For further details you can also consult the following guide
http://wiki.egee-see.org/index.php/SG_GLITE-3_0_2_Guide
Regards,
Paschalis
On Nov 9, 2007, at 9:24 AM, Adeel-ur-Rehman wrote:
>
>
> Dear Maarten,
>
> On Friday, November 09, 2007 4:57 AM, Maarten Litmaath wrote:
>
>> How did you configure Torque?
>
> I am running SL-3.0.9 on all the nodes now. I installed Torque via
> yaim
> installation command by specifying as lcg-CE_torque meta-package:
> (/opt/glite/yaim/bin/yaim -i -s
> /opt/glite/yaim/examples/siteinfo/site-info.def -m lcg-CE_torque)
>
> and configured via yaim configuration command by specifying
> CE_torque as the
> node-type:
> (/opt/glite/yaim/bin/yaim -c -s
> /opt/glite/yaim/examples/siteinfo/site-info.def -n CE_torque -n
> BDII_site)
>
>
>
>> Any special settings?
>
>
> I haven't applied any special settings. I only configured the
> queues via the
> following commands:
>
> qmgr -c "set queue atlas max_running = 4"
> .... for all queues(of course, the value is not the same for all
> the queues)
>
>
> qmgr -c "set queue atlas Priority = 200"
> .... for all queues(of course, the value is not the same for all
> the queues)
>
> qmgr -c "set queue ops resources_max.walltime = 01:00:00"
> qmgr -c "set queue ops resources_max.cput = 00:30:00"
> .... for only dteam and ops
>
>
>> Please send me your users.conf and the output of these commands on
>> that
> node:
>
> rpm -qa | grep yaim
>
> ls -li /etc/grid-security/gridmapdir/
>
>
> The output of:
>
> rpm -qa | grep yaim is:
>
> [root@pcncp04 root]# rpm -qa | grep yaim
> glite-yaim-core-3.1.1-9
>
> and the output of the command:
>
> ls -li /etc/grid-security/gridmapdir/ can be found in the file
> attached
> "gridmapdir-contents".
>
> The file users.conf can also be found in the file attached
> "users.conf".
>
>
> Thanks,
>
> -- Best Regards --
> Adeel-ur-Rehman
>
>
> -----Original Message-----
> From: [log in to unmask] [mailto:[log in to unmask]]

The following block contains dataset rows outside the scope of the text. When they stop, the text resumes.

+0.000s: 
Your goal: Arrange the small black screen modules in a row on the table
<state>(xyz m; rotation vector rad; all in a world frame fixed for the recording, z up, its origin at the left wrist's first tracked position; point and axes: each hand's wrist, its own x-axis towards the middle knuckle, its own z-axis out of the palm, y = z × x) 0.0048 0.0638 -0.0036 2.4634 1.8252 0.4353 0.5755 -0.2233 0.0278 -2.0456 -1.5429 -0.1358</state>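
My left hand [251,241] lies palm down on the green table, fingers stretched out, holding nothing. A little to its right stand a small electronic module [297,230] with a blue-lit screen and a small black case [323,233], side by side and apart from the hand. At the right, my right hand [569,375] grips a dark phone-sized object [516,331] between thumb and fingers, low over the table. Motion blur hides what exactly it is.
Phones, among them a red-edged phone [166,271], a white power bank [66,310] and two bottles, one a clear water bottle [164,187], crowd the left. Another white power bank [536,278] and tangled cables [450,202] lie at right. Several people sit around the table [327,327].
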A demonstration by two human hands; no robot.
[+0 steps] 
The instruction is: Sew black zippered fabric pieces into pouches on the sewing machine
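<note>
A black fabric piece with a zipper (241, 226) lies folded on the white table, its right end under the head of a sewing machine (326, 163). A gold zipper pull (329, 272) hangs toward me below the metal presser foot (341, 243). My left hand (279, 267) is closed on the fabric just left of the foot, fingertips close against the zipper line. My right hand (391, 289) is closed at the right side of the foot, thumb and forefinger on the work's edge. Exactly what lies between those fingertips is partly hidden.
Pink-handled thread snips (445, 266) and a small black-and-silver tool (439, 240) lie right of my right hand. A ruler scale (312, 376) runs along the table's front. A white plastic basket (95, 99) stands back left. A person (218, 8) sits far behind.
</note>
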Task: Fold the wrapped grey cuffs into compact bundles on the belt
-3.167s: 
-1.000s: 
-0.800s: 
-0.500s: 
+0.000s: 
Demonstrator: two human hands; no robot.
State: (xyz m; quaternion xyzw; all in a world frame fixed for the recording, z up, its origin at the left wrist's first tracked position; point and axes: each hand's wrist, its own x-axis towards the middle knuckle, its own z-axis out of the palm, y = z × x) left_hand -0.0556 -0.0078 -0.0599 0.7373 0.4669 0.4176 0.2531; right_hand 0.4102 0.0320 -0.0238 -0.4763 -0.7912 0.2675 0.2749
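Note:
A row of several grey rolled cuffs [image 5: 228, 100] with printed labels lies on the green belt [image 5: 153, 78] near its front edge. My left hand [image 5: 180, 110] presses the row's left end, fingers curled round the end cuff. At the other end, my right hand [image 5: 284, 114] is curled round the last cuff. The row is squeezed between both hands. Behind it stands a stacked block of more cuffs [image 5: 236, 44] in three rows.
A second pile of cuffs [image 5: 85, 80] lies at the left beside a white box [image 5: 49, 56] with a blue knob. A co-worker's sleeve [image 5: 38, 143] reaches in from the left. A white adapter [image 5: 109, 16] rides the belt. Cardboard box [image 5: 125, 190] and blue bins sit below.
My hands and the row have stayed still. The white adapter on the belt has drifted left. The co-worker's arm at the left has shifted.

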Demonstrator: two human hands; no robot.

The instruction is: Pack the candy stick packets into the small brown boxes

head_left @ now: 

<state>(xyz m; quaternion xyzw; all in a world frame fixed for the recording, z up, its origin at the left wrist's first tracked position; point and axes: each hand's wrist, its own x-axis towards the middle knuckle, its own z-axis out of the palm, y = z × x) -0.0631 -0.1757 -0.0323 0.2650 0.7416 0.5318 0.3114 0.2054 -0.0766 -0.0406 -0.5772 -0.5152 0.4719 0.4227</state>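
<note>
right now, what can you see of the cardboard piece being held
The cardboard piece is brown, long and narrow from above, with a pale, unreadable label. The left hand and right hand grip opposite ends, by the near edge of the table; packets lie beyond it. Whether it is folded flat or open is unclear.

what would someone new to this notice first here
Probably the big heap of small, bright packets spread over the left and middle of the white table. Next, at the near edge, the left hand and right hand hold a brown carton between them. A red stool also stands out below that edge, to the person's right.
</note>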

> Sent: Friday, November 09, 2007 4:57 AM
> To: Adeel-ur-Rehman
> Cc: [log in to unmask]
> Subject: Re: [LCG-ROLLOUT] Jobs hanging in Running state
>
> On Thu, 8 Nov 2007, Adeel-ur-Rehman wrote:
>
>> After performing re-installation on almost all of our nodes, we
>> are still
>> facing the same problem. That is, some of the jobs start running
>> and then
>> after certain time, get stucked there forever without any further
>> progression in their elapsed time. This eventually ends with a Job
>> Proxy
>> Expired message. While some of the jobs execute successfully.
>
> How did you configure Torque? Any special settings?
>
>> [...]
>>
>> P.S. Maarten, I am again having accounts like opssgm, alicesgm,
>> atlassgm
> in
>> my /etc/grid-security/gridmapdir/ starting with "%" character. Do
>> I again
>> need to lock those accounts or not?
>
> Please send me your users.conf and the output of these commands on
> that
> node:
>
> rpm -qa | grep yaim
>
> ls -li /etc/grid-security/gridmapdir/
> <gridmapdir-contents>
> <users.conf>
|